**What needs to be done**:
Drop the images, then output the listing exactly.

Data block Start Marker

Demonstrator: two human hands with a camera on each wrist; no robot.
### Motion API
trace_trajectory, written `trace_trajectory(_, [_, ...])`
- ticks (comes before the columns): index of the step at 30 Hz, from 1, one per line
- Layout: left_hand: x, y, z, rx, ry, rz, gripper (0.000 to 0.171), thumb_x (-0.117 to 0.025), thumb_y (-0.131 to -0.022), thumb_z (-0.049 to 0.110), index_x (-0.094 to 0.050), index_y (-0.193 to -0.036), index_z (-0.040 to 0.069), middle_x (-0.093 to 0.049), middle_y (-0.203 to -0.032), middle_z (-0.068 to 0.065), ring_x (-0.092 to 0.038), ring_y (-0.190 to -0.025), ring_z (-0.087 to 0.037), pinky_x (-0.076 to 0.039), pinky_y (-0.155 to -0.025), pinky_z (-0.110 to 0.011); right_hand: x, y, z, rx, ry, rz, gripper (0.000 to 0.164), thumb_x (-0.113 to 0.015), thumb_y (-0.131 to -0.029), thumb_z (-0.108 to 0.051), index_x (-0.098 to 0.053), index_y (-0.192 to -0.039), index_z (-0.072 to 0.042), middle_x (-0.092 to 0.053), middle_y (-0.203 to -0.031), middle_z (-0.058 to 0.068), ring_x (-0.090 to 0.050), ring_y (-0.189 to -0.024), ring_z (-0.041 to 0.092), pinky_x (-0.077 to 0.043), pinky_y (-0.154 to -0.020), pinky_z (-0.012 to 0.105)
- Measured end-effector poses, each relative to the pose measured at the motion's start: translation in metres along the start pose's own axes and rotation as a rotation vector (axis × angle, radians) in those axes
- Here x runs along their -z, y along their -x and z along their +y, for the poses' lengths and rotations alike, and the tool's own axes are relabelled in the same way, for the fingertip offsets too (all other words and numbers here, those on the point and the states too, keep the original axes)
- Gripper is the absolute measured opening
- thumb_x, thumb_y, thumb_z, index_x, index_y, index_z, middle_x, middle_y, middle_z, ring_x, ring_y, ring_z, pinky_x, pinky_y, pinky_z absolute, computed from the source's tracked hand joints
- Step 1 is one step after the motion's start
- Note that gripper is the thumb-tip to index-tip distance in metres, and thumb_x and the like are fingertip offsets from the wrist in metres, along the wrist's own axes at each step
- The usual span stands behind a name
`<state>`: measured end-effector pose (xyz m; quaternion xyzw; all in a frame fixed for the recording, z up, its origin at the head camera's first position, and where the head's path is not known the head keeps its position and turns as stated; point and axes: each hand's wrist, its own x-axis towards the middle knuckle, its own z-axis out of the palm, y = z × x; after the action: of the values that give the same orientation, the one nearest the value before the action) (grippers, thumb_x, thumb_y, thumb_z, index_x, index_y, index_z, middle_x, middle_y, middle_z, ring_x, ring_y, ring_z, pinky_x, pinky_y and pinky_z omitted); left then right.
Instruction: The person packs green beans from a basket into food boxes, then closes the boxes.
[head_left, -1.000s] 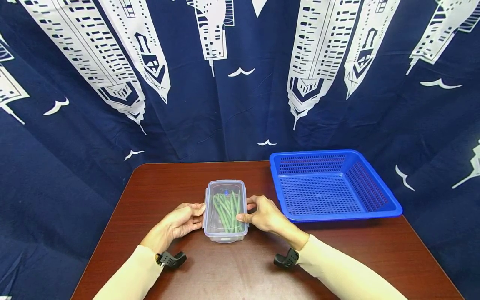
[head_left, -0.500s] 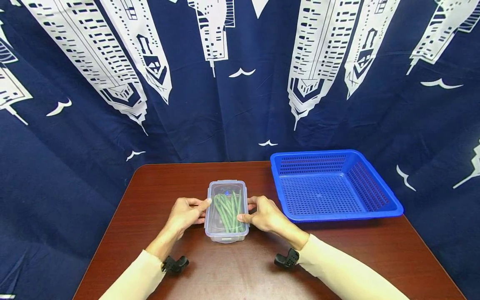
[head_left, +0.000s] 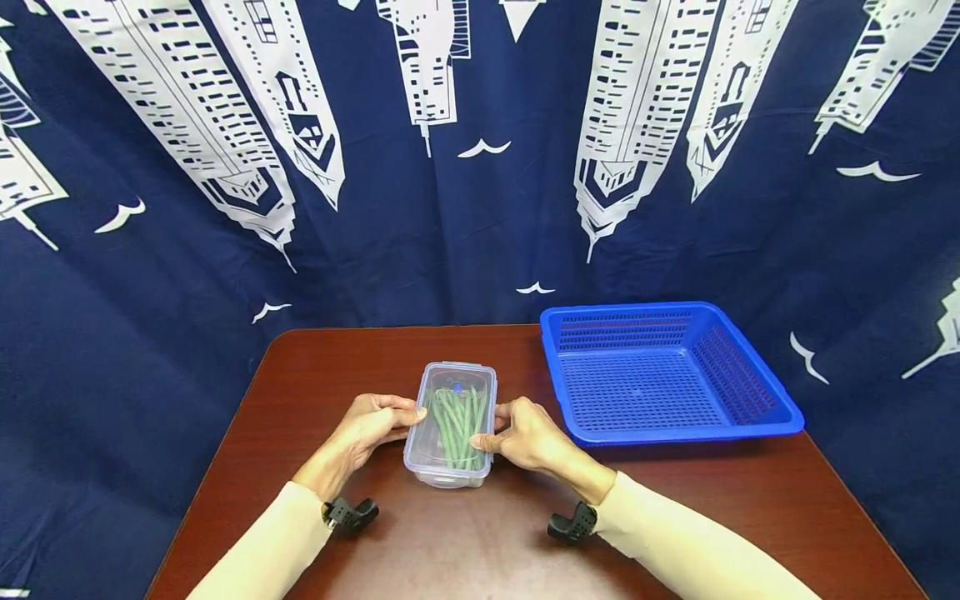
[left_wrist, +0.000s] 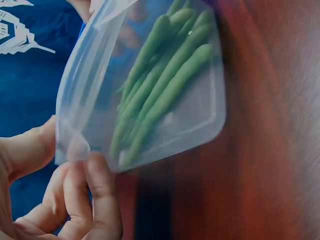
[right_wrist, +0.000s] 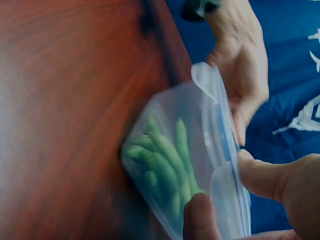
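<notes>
A clear plastic food container with a pale bluish-rimmed lid stands at the middle of the table, turned slightly. Several green beans lie inside; they show through the wall in the left wrist view. My left hand grips the left side, thumb on the lid's edge and fingers curled lower down. From the right, my right hand holds the opposite side, its thumb over the lid's edge. A clear flap sticks out from the rim in the right wrist view. Whether the base touches the table, I cannot tell.
To the right rests a blue perforated plastic basket on the brown table. A navy curtain with white building prints hangs behind the table.
The container has turned slightly, its near end shifting left and its far end right. My left hand has moved from the side to hold the lid's edge with its thumb.
</notes>
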<state>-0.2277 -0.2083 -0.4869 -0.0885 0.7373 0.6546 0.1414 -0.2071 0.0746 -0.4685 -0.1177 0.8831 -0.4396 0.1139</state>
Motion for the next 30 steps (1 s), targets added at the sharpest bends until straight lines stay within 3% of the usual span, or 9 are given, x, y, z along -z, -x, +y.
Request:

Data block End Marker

**Answer area**:
Demonstrator: two human hands with a camera on each wrist; no robot.
### Motion API
trace_trajectory, written `trace_trajectory(_, [_, ...])`
- ticks (comes before the columns): index of the step at 30 Hz, from 1, one per line
- Layout: left_hand: x, y, z, rx, ry, rz, gripper (0.000 to 0.171), thumb_x (-0.117 to 0.025), thumb_y (-0.131 to -0.022), thumb_z (-0.049 to 0.110), index_x (-0.094 to 0.050), index_y (-0.193 to -0.036), index_z (-0.040 to 0.069), middle_x (-0.093 to 0.049), middle_y (-0.203 to -0.032), middle_z (-0.068 to 0.065), ring_x (-0.092 to 0.038), ring_y (-0.190 to -0.025), ring_z (-0.087 to 0.037), pinky_x (-0.076 to 0.039), pinky_y (-0.155 to -0.025), pinky_z (-0.110 to 0.011); right_hand: x, y, z, rx, ry, rz, gripper (0.000 to 0.164), thumb_x (-0.113 to 0.015), thumb_y (-0.131 to -0.029), thumb_z (-0.108 to 0.051), index_x (-0.098 to 0.053), index_y (-0.192 to -0.039), index_z (-0.072 to 0.042), middle_x (-0.092 to 0.053), middle_y (-0.203 to -0.031), middle_z (-0.058 to 0.068), ring_x (-0.090 to 0.050), ring_y (-0.189 to -0.024), ring_z (-0.041 to 0.092), pinky_x (-0.077 to 0.043), pinky_y (-0.154 to -0.020), pinky_z (-0.012 to 0.105)
- Measured end-effector poses, each relative to the pose measured at the motion's start: translation in metres along the start pose's own axes and rotation as a rotation vector (axis × angle, radians) in those axes
- Here x runs along their -z, y along their -x and z along their +y, for the poses' lengths and rotations alike, and the tool's own axes are relabelled in the same way, for the fingertip offsets too (all other words and numbers here, those on the point and the states too, keep the original axes)
- Gripper is the absolute measured opening
- thumb_x, thumb_y, thumb_z, index_x, index_y, index_z, middle_x, middle_y, middle_z, ring_x, ring_y, ring_z, pinky_x, pinky_y, pinky_z absolute, computed from the source's tracked hand joints
- Step 1 is one step after the motion's start
- Note that gripper is the thumb-tip to index-tip distance in metres, and thumb_x and the like are fingertip offsets from the wrist in metres, along the wrist's own axes at each step
- The usual span stands behind a name
`<state>`: measured end-effector pose (xyz m; quaternion xyzw; all in a frame fixed for the recording, z up, its origin at the head camera's first position, and where the head's path is not known the head keeps its position and turns as stated; point and axes: each hand's wrist, its own x-axis towards the middle knuckle, its own z-axis out of the palm, y = z × x; after the action: of the values that give the same orientation, the one nearest the value before the action) (grippers, thumb_x, thumb_y, thumb_z, index_x, index_y, index_z, middle_x, middle_y, middle_z, ring_x, ring_y, ring_z, pinky_x, pinky_y and pinky_z omitted); left then right.
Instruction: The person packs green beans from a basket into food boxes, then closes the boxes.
[head_left, -1.000s] 
[head_left, -0.500s] 
[head_left, +0.000s] 
[left_wrist, +0.000s] 
[right_wrist, +0.000s] 
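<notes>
A clear plastic food container with a pale bluish-rimmed lid stands at the middle of the table, turned slightly. Several green beans lie inside; they show through the wall in the left wrist view. My left hand grips the left side, thumb on the lid's edge and fingers curled lower down. From the right, my right hand holds the opposite side, its thumb over the lid's edge. A clear flap sticks out from the rim in the right wrist view. Whether the base touches the table, I cannot tell.
To the right rests a blue perforated plastic basket on the brown table. A navy curtain with white building prints hangs behind the table.
The container has turned slightly, its near end shifting left and its far end right. My left hand has moved from the side to hold the lid's edge with its thumb.
</notes>
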<state>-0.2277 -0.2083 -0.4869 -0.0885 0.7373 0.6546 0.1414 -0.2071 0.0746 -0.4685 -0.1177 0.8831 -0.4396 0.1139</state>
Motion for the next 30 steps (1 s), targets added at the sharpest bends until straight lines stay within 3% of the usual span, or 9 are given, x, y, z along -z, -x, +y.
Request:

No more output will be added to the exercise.